▶ **Data extract**:

┌──

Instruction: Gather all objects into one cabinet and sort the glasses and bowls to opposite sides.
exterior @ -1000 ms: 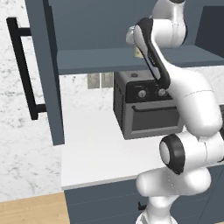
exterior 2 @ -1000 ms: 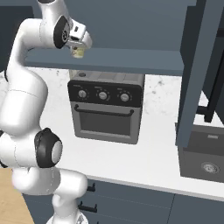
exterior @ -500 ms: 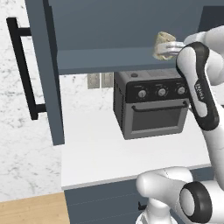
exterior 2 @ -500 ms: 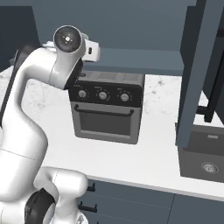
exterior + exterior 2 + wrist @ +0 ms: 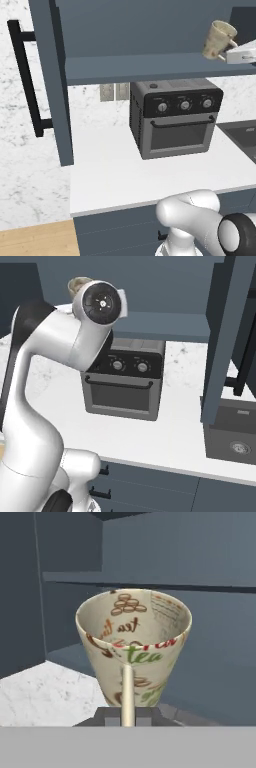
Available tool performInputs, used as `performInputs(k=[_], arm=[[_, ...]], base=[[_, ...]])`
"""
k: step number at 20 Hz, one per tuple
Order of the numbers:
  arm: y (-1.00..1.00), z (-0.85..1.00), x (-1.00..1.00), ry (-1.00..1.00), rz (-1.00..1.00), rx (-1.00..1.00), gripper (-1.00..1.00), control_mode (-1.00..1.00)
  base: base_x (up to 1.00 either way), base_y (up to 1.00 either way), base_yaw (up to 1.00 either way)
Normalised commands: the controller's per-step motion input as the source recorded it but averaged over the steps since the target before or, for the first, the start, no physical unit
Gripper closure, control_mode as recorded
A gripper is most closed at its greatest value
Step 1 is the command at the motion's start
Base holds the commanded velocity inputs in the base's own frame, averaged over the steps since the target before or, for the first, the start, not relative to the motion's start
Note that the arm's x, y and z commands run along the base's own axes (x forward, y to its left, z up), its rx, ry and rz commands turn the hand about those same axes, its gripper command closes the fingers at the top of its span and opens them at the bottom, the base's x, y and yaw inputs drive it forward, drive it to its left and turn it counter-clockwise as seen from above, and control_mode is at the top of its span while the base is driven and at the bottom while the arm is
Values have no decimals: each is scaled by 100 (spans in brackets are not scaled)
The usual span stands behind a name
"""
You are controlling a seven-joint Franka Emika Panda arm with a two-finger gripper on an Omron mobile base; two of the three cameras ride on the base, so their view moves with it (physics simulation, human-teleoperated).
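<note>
Hand view: my gripper pinches the handle of the cream mug, mouth tilted toward me. In the left base view the mug hangs at two o'clock, above the cabinet floor, oven beneath.

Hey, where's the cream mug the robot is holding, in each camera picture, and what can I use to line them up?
Left base view: the cream mug is at upper right, tilted, above the cabinet shelf.
Right base view: just its rim peeks out at upper left, behind the arm's round joint.
Hand view: centre, mouth facing the camera.
Shared landmark: the toaster oven.
</note>
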Motion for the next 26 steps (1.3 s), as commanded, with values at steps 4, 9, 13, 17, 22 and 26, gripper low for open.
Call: performInputs(k=[4,9,13,17,22,26], arm=[[-8,7,-100,5,10,-30,100,-100],[-5,0,-100,5,0,-20,100,-100],[-23,6,-100,3,-2,-4,100,-100],[-35,19,-100,12,-4,0,100,-100],[4,0,-21,4,-2,-10,100,-100],[0,0,0,2,0,0,100,-100]], base=[[0,0,0],[0,0,0],[0,0,0],[0,0,0],[0,0,0],[0,0,0]])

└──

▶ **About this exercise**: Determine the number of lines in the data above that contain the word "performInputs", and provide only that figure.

▶ **Response area**: 2